* **Assignment**
What is needed is a word-for-word transcription of every record below.

* **Input data**
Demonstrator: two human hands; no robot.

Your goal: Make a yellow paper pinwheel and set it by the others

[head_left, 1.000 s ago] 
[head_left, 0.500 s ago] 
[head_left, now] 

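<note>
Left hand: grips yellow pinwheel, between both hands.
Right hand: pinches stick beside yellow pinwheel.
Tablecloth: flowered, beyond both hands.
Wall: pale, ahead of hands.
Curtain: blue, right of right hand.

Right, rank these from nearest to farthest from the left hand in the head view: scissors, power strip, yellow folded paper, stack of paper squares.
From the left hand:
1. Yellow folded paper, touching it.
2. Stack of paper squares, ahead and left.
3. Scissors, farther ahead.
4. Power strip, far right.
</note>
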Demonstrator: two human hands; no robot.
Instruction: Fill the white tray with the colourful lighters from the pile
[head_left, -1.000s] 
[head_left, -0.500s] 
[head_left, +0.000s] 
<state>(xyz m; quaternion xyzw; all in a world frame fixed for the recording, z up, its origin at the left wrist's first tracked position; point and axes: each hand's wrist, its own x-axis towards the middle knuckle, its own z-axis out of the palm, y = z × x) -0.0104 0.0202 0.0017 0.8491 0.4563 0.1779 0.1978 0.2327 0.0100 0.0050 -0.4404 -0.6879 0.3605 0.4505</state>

* **Output for this exercise**
Demonstrator: two human hands; no robot.

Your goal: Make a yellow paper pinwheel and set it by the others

[head_left, 1.000 s ago] 
[head_left, 0.500 s ago] 
[head_left, now] 

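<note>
Left hand: grips yellow pinwheel, between both hands.
Right hand: pinches stick beside yellow pinwheel.
Tablecloth: flowered, beyond both hands.
Wall: pale, ahead of hands.
Curtain: blue, right of right hand.

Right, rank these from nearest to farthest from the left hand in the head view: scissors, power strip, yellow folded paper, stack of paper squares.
From the left hand:
1. Yellow folded paper, touching it.
2. Stack of paper squares, ahead and left.
3. Scissors, farther ahead.
4. Power strip, far right.
</note>
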Demonstrator: two human hands; no robot.
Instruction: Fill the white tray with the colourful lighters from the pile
[head_left, -1.000s] 
[head_left, -0.500s] 
[head_left, +0.000s] 
<state>(xyz m; quaternion xyzw; all in a world frame fixed for the recording, z up, its origin at the left wrist's first tracked position; point and axes: each hand's wrist, its own x-axis towards the middle knuckle, its own z-axis out of the palm, y = z × x) -0.0104 0.0202 0.0017 0.8491 0.4563 0.1779 0.1978 0.2327 0.0100 0.0050 -0.4404 -0.6879 0.3605 0.4505</state>

The exercise has been fully answered.